WORK REQUEST —
Scan the data below and give the number of lines that include the word "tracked", with no other words.

========

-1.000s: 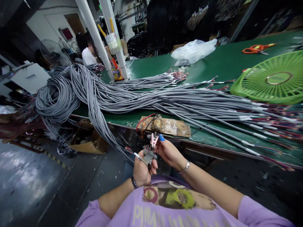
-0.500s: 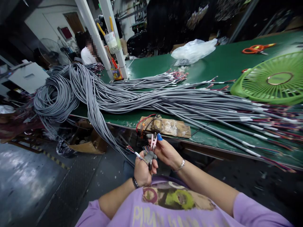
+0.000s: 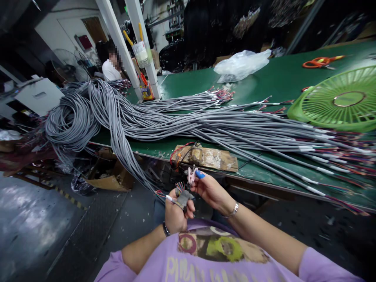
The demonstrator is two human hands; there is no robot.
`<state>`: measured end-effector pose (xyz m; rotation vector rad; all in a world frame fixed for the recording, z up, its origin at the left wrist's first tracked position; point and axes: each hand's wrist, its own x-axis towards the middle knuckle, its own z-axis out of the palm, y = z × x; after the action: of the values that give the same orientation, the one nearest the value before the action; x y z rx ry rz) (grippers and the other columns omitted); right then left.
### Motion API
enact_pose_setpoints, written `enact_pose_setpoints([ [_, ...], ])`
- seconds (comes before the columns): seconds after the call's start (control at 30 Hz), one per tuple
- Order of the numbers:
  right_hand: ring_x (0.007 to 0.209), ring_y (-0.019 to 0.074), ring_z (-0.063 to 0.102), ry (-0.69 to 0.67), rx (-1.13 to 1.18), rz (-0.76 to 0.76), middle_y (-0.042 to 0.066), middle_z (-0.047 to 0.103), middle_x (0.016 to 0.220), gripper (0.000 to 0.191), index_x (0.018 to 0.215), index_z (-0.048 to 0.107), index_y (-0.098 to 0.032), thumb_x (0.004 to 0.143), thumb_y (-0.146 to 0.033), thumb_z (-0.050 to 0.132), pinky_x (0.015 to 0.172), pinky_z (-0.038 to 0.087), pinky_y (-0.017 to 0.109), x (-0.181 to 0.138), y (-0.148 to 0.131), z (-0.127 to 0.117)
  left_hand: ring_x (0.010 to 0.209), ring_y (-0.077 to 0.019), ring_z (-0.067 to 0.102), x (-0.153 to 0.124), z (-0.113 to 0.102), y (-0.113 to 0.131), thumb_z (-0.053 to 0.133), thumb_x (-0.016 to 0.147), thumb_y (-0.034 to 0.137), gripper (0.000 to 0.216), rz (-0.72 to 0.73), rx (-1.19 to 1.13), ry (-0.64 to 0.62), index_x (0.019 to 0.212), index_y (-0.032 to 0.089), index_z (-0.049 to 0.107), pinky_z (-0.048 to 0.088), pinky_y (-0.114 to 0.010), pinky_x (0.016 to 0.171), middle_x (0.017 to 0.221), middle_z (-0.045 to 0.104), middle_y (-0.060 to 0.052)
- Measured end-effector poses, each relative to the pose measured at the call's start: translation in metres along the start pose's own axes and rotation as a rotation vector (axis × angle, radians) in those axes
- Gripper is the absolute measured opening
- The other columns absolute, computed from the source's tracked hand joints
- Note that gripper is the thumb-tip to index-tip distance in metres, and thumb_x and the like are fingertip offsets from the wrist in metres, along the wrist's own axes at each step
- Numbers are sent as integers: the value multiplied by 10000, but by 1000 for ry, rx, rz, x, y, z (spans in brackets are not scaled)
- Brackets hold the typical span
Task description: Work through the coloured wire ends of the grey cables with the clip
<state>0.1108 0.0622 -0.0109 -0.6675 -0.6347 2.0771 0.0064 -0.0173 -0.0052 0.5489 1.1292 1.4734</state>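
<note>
My left hand (image 3: 174,216) is closed around a small grey piece (image 3: 183,198), which might be tape or a glove finger; I cannot tell. Thin coloured wires (image 3: 180,186) fan upward from it. A grey cable's white-banded end (image 3: 169,198), with red and blue wire tips, also lies in that hand. Just to the right and higher, my right hand (image 3: 214,192) pinches a pale pink clip (image 3: 191,176) between thumb and fingers. A blue cover (image 3: 200,174) sits on one of its fingertips. The clip is apart from the fanned wires.
Bundled grey cables (image 3: 164,125) run along the green table (image 3: 202,84). At its front edge lies a worn wooden block (image 3: 216,158) with wires. A green fan grille (image 3: 323,105), orange scissors (image 3: 321,62) and a plastic bag (image 3: 242,66) lie farther back. A person (image 3: 111,68) sits beyond the posts.
My right hand and the pink clip have shifted slightly right, away from my left hand, and the clip has tilted. The grey piece has turned a little, showing more of its flat side.
</note>
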Motion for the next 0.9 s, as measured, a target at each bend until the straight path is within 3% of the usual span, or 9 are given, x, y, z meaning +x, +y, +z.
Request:
enact_pose_setpoints([
  [0.37, 618, 103, 592, 17, 143, 126, 12, 692, 770, 253, 829, 672, -189, 694, -388, 750, 582, 507, 217, 10, 2, -1, 257, -48, 394, 5, 7, 1, 672, 687, 501, 371, -25, -3, 20, 677, 162, 521, 229, -139, 273, 426, 573, 22],
  [0.53, 625, 112, 608, 66, 173, 79, 4, 703, 741, 220, 768, 667, -196, 673, -365, 771, 595, 516, 223, 13, 6, 0, 252, -48, 393, 5, 7, -1, 686, 665, 505, 383, -44, 6, 17, 673, 160, 520, 234, -139, 269, 419, 570, 23],
  [0.9, 669, 118, 594, -3, 208, 123, 16, 676, 831, 308, 841, 642, -206, 750, -500, 657, 621, 481, 235, 7, 8, -1, 249, -51, 394, 2, -1, -3, 670, 675, 523, 390, -48, 26, 33, 695, 164, 518, 232, -140, 270, 417, 566, 29],
])
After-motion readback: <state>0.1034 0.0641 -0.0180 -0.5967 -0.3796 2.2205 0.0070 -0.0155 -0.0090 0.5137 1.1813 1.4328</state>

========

OUTPUT —
2